Jake McGraw
Jake McGraw

Reputation: 56126

Scrape multi-frame website

I'm auditing our existing web application, which makes heavy use of HTML frames. I would like to download all of the HTML in each frame, is there a method of doing this with wget or a little bit of scripting?

Upvotes: 3

Views: 5574

Answers (3)

Zebra North
Zebra North

Reputation: 11492

wget has a -r option to make it recursive, try wget -r -l1 (in case the font makes it hard to read: that last part is a lower case L followed by a number one) The -l1 part tells it to recurse to a maximum depth of 1. Try playing with this number to scrape more.

Upvotes: 1

JustinD
JustinD

Reputation: 1676

as an addition to Steve's answer:

Span to any host—‘-H’

The ‘-H’ option turns on host spanning, thus allowing Wget's recursive run to visit any host referenced by a link.

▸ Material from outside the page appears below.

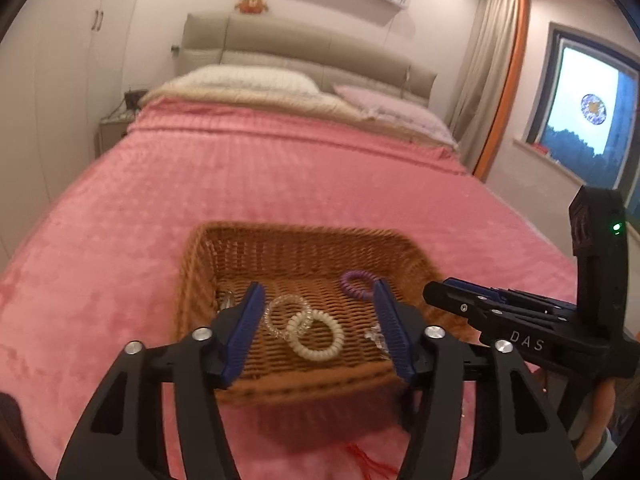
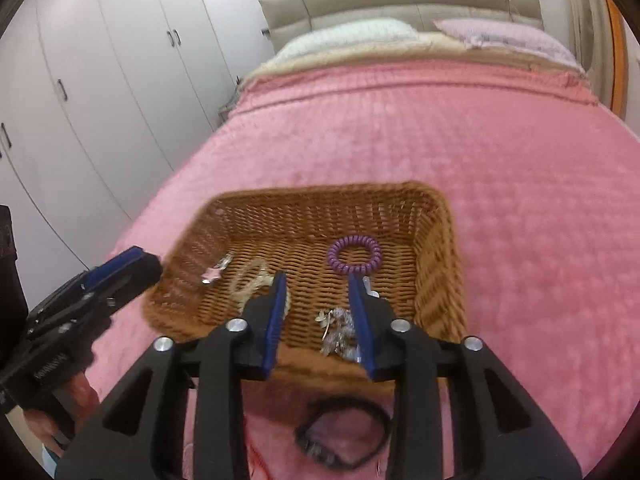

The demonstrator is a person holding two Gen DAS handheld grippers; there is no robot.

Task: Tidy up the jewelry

Unless sufficient recursion-limiting criteria are applied depth, these foreign hosts will typically link to yet more hosts, and so on until Wget ends up sucking up much more data than you have intended.

Limit spanning to certain domains—‘-D’

The ‘-D’ option allows you to specify the domains that will be followed, thus limiting the recursion only to the hosts that belong to these domains. Obviously, this makes sense only in conjunction with ‘-H’.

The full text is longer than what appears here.